Data block:
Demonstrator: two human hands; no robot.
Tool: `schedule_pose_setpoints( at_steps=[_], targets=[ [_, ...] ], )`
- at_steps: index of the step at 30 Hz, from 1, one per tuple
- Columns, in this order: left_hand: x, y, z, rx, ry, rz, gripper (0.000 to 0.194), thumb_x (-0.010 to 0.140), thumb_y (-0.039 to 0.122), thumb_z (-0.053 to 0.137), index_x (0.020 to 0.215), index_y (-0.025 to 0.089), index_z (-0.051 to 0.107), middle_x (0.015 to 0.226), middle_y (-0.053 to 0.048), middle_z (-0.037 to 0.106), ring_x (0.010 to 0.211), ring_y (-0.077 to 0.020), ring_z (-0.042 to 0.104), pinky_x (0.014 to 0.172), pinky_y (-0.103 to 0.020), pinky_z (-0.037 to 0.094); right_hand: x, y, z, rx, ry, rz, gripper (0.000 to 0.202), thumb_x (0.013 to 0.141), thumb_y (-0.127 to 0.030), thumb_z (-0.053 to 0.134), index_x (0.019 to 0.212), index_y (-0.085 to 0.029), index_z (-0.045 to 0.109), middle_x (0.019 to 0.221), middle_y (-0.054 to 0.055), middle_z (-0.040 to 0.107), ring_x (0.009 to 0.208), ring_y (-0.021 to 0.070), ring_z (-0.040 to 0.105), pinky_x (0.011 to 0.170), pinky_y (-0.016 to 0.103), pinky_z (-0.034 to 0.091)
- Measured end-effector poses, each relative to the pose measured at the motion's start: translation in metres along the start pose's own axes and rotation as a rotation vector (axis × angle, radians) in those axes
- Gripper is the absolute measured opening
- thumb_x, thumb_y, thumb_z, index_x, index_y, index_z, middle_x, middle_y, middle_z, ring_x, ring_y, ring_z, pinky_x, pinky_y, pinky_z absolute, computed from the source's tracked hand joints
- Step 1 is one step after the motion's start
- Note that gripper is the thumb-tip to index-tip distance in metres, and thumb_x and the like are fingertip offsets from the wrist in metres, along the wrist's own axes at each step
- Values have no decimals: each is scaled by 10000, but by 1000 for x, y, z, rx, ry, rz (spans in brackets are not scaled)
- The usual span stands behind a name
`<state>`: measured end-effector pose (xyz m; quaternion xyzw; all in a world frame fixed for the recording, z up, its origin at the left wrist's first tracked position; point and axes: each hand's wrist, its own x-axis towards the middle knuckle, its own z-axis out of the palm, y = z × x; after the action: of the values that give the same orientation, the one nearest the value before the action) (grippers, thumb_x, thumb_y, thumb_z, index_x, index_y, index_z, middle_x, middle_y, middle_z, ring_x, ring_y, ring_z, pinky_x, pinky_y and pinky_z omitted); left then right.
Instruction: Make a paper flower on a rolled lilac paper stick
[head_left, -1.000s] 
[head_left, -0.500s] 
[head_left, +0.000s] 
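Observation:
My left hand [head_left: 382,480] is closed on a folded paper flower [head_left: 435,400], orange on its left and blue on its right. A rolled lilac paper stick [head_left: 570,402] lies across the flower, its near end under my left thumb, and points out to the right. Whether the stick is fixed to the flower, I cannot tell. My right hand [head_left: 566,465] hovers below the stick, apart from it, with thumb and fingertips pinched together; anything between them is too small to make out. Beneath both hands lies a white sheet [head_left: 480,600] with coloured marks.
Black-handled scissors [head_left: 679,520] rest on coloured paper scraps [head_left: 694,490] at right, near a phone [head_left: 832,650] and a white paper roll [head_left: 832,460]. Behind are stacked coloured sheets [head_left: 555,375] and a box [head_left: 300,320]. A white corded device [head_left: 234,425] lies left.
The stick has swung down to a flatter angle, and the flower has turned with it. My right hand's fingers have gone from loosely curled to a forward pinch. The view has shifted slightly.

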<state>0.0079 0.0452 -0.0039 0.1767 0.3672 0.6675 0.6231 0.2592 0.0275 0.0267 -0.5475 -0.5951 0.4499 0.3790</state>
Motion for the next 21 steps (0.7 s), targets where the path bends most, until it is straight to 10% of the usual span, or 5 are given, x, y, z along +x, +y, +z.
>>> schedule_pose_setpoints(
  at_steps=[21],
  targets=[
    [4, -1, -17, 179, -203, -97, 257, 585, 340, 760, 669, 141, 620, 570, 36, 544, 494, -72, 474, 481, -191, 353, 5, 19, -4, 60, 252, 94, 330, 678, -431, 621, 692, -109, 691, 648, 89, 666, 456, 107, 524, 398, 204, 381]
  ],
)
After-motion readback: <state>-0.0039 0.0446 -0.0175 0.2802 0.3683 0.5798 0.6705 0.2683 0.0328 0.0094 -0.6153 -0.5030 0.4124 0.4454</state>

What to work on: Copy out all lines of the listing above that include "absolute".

Reply:
- Gripper is the absolute measured opening
- thumb_x, thumb_y, thumb_z, index_x, index_y, index_z, middle_x, middle_y, middle_z, ring_x, ring_y, ring_z, pinky_x, pinky_y, pinky_z absolute, computed from the source's tracked hand joints

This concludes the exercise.